Dans un courrier adressé aux membres du Conseil d’administration, Lindseth avait condamné « la réponse récente scandaleuse de la présidente à des actes clairs de terrorisme et à l’antisémitisme, en comparaison avec la riposte forte et rapide qui avait été la sienne lors de la tragédie George Floyd » en 2020, une tragédie qui avait entraîné un éveil national sur le problème du racisme, notamment au sein des forces de l’ordre.
« L’incapacité dont a fait preuve la présidente Pollack à agir avec conviction, avec clarté morale, a été un moment décisif où j’ai pu observer les effets préjudiciables du programme DEI sur toute une génération d’étudiants de Cornell », a-t-il poursuivi.
A l’époque, les autres membres du Conseil d’administration avaient pris la défense de Pollack. Mais cette dernière a toutefois écrit dans sa lettre qu’elle réfléchissait à partir depuis des mois – elle avait pris la barre de l’université il y a sept ans.

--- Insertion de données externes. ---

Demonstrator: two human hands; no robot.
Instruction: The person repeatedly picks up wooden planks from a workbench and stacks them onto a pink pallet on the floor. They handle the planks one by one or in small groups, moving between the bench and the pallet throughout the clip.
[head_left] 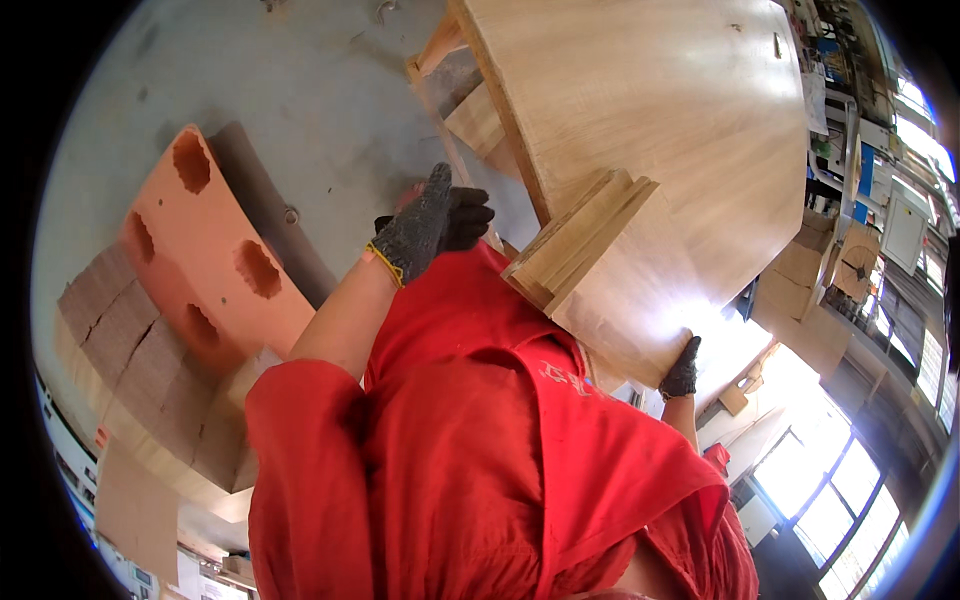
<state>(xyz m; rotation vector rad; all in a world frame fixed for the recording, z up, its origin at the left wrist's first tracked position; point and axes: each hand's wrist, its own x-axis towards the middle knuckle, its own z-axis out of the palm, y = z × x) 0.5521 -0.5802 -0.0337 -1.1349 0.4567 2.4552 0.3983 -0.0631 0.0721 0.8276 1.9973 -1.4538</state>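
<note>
I have the right hand (680,370) gripping the wooden panel (632,288); the left hand (427,218) seems loosely open, fingers apart.

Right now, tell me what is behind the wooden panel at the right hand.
Behind the wooden panel, the large wooden board shows above it and to its right. Whatever the panel covers, including part of that board, cannot be seen.
</note>
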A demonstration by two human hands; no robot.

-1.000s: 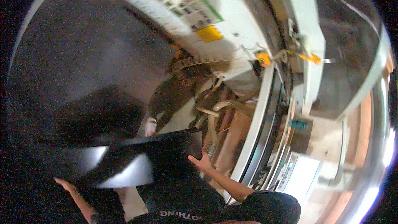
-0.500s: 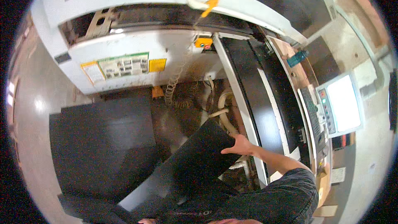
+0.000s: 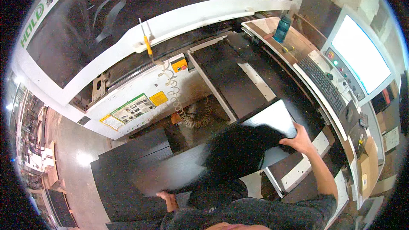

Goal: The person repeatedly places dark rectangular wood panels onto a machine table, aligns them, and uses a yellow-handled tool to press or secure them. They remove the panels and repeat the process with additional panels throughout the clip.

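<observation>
I hold a long dark panel with a glossy face that reflects light. Its right end is over the machine's black bed, and the rest slants down to the left. My right hand grips the right end, thumb on the near side. At the near left edge is my left hand, fingers curled against the panel; its grip is partly hidden. Below and left of the panel lies a stack of dark boards, partly covered by it.
A white machine housing with a coiled hose and a yellow button box stands ahead. On the right are a keyboard, a bright monitor and a teal bottle. A yellow-handled air gun hangs ahead.
My view has swung to the right. The panel's right end has come up and over the machine bed with my right hand on it. My left hand has come further into view.
</observation>
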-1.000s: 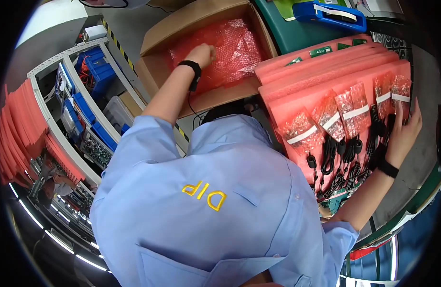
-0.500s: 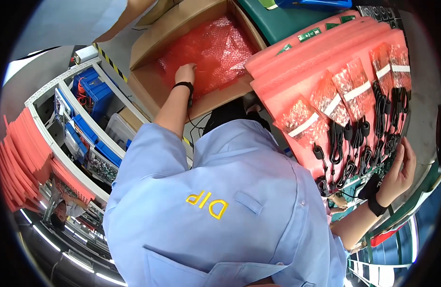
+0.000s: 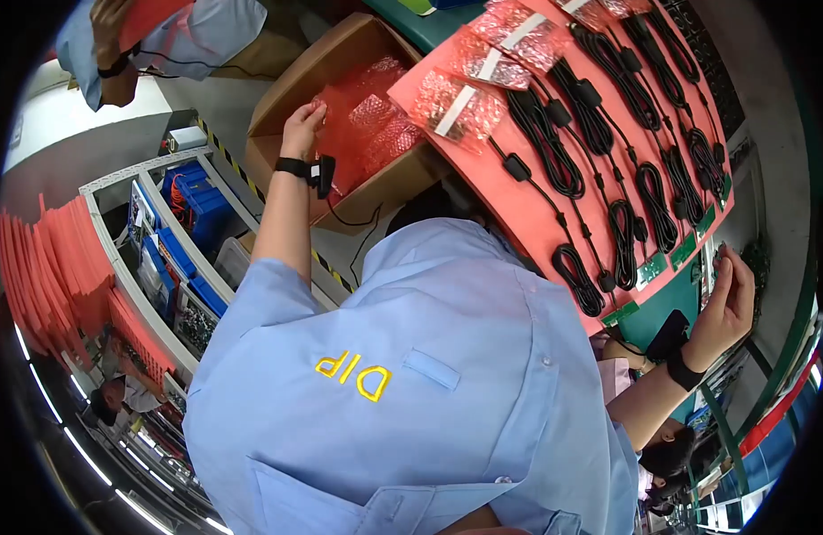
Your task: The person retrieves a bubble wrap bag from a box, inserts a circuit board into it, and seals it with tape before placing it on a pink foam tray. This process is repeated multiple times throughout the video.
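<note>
My left hand (image 3: 300, 125), with a black wrist strap, reaches into an open cardboard box (image 3: 277, 98) and pinches the edge of a pink bubble bag (image 3: 362, 134) among several. My right hand (image 3: 728, 299), also wearing a black strap, is raised with its fingers apart at the lower right edge of a long pink tray (image 3: 536, 223), next to small green circuit boards (image 3: 652, 267). The tray carries rows of coiled black cables (image 3: 607, 152) and small pink bags with white labels (image 3: 460, 107). My light blue shirt fills the middle of the view.
Another person's blue sleeve and hand (image 3: 117, 53), holding a red sheet, are at the top left. A white rack with blue bins (image 3: 184, 209) stands to the left, with stacked pink trays (image 3: 54, 267) beside it. Yellow-black floor tape runs below the box.
My left hand drew back from the middle of the box to the bags at its left side. My right hand slid down along the pink tray to its lower edge by the green boards.
</note>
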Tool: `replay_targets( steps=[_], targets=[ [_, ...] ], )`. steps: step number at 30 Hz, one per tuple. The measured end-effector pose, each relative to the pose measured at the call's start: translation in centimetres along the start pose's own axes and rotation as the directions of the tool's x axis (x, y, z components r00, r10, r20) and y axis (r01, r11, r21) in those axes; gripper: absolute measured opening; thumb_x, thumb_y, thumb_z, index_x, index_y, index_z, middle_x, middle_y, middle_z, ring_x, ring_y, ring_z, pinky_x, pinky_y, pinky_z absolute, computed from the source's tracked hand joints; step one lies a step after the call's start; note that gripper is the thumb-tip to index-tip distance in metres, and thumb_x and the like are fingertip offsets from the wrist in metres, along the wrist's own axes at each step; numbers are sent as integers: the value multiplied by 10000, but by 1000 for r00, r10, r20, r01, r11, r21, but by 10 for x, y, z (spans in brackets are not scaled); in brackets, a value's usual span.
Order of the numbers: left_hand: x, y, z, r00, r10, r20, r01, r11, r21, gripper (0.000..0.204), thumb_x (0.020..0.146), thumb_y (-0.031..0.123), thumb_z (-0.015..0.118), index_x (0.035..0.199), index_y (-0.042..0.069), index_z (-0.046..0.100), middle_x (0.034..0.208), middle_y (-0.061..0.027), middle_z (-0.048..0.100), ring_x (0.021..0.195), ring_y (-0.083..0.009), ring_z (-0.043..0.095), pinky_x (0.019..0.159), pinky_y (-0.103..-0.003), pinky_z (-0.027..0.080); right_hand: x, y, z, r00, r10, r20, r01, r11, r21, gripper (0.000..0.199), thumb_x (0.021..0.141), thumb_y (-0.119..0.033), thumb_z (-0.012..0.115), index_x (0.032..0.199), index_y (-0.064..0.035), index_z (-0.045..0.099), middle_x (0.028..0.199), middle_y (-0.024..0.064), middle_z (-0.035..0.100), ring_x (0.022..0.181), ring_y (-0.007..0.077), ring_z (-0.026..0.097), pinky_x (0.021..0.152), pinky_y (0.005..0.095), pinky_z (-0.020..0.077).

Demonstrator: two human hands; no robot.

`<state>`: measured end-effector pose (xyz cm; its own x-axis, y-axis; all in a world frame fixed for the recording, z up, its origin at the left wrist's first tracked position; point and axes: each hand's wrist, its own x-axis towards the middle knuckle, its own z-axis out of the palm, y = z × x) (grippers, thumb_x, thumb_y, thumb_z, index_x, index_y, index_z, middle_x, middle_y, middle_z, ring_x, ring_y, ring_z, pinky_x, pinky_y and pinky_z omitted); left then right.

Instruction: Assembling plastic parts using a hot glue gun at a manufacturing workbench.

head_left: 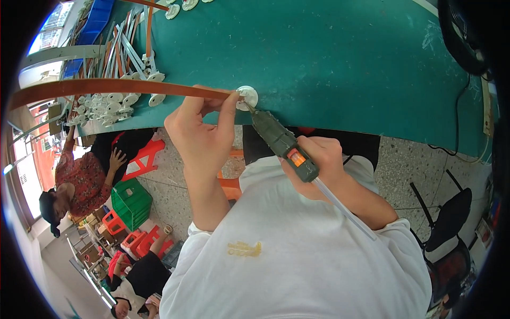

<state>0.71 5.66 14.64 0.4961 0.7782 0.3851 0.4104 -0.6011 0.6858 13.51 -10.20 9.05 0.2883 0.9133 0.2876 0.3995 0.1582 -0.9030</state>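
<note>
Glue gun (281, 142), dark green with an orange switch and a pale glue stick (345, 208) trailing from its back, lies in the head view at the near edge of the green table (329, 58), its nozzle touching a small white round disc (248, 97) on the tabletop. The right hand (319, 165) is wrapped closed around the gun's grip. The left hand (204, 133) has its fingers pinched together on the end of a long brown strip (117, 87), holding that end against the disc; the strip runs away to the left across the table. Farther left lies a pile of finished strips with white discs (114, 98), with more at the far left. Below the table edge on the left, another person in a red patterned top (79, 183) sits near a green crate (131, 203) and red plastic stools (143, 157). A black cable (457, 122) crosses the table's right side.
</note>
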Motion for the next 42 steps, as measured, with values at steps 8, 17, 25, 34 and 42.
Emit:
replay_targets(
  steps=[8,17,25,34,42],
  targets=[
    [0,1,-1,1000,13,12,-13,999,-47,94,782,-47,737,843,-21,670,724,-82,701,638,-138,684,607,-233,510,-1,-1,-2,1000,-17,-20,17,1000,-25,181,674,3,731,748,-21,568,596,94,537,484,274,535,439,340,392],
    [11,3,-10,988,-68,138,104,955,-278,146,825,-70,678,968,-45,690,875,-106,721,719,-139,673,676,-242,530,5,-6,-6,999,49,7,-49,998,30,169,730,-11,730,747,-12,562,601,98,546,488,274,539,449,349,387],
    [15,3,-23,959,-95,269,195,905,-378,158,810,-116,685,966,-86,680,894,-119,717,786,-171,713,749,-253,565,6,-11,-13,996,90,11,-90,991,94,135,778,-34,718,781,0,588,599,96,543,486,244,537,459,335,385],
    [1,-13,-2,999,26,-25,-30,980,-199,86,763,-71,766,828,-55,712,742,-71,718,624,-87,662,507,-184,434,2,-7,-13,993,117,26,-119,989,84,126,788,-37,710,844,16,610,608,95,550,487,239,528,472,319,393],
    [-11,1,14,990,5,-144,-14,998,-59,96,752,-29,799,788,1,715,692,-29,705,533,-55,616,440,-174,337,3,-8,-17,995,104,12,-104,991,84,120,775,-26,709,839,7,613,604,84,547,483,243,527,468,323,396]
  ],
)
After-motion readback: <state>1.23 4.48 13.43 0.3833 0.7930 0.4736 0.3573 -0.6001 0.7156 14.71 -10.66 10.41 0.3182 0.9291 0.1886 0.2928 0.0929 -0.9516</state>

« En effet, j’avais commencé à réfléchir à cette possibilité à l’automne dernier et j’ai pris ma décision au cours des vacances du mois de décembre dernier », a-t-elle ajouté. « Mais alors que j’étais prête à le faire, j’ai dû attendre à trois reprises pour faire mon annonce en raison des événements qui se déroulaient sur notre campus et sur d’autres ».
Le doyen Michael I. Kotlikoff deviendra président par intérim de l’université le 1er juillet. Son mandat durera deux ans.
Lorsque Pollack était présidente, la Cornell University avait ouvert le campus Cornell Tech à Roosevelt Island, à New York, un campus de recherche qui travaille en collaboration avec le Technion, en Israël.
Pendant l’année universitaire 2023-2024, Pollack avait lancé la toute première « année thématique » de toute l’histoire du campus. Le thème, cette année, était la liberté d’expression et son courrier, écrit jeudi, a encouragé les étudiants à « développer plus d’aptitude à appréhender des points de vue différents », exhortant les jeunes « à écouter les personnes avec lesquelles nous sommes en désaccord ; à le faire en témoignant d’ouverture d’esprit et de curiosité intellectuelle ». Elle a ajouté que « en même temps, nous devons toujours réfléchir à l’impact de ce que nous nous disons les uns aux autres et nous devons savoir nous engager intelligemment dans le débat ».